Toutefois, à chercher la perfection originelle d’un monde à jamais perdu, les hommes ont, pour cela, colonisé des paysages, modifié la représentation des vivants et détruit des éco-anthroposystèmes. En intégrant cette dernière perspective, l’on peut alors tendre l’oreille aux histoires de ces plantes importées qui se retrouvent dans la fresque de Cupidon et Psyché à la Villa Farnesina ou dans d’autres palais. Maïs, tabac, tournesol, cacao, capucine et merveille du Pérou nous chuchotent un autre paysage : explorations, prélèvements d’espèces et subjectivation des vivants. Portés par ce récit au creux de notre oreille, l’on comprend que cette mise en ordre du monde n’était que l’effacement d’un paysage réel, animé par le paradigme du paradis perdu à retrouver. L’on peut regarder alors différemment ces mondes clos du 16ème et 17ème siècle. La représentation de la Nature n’était pas l’expression sympoïètique de l’homme mais soulignait sa vanité de la connaître, de la circonscrire, de la soumettre et de l’exploiter au profit de son théâtre du monde, dans lequel l’homme moderne s’enfermait.

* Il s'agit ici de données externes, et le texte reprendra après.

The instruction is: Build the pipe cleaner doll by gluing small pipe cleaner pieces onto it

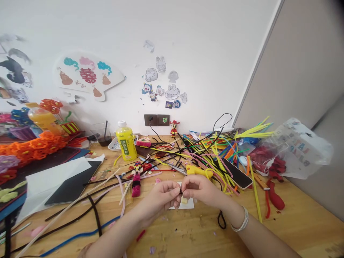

Enquêter donc sur les plantes du Nouveau Monde qui remplissent ces petits mondes clos, c’est interroger la fabrique de notre conception moderne de notre relation avec les vivants et animés. Et réfléchir, avec le dessin qu’est le mien, à la manière dont nous habitons la Terre et la représentons. Il s’agit ici d’éloigner le paysage du simple décor. Alors le sable qui coule entre nos doigts dessinera de nouvelles images. Elles pourront nous aider à comprendre et à naviguer dans l'état d'agitation écologique actuel, en révélant les connexions profondes entre la Nature et les humains.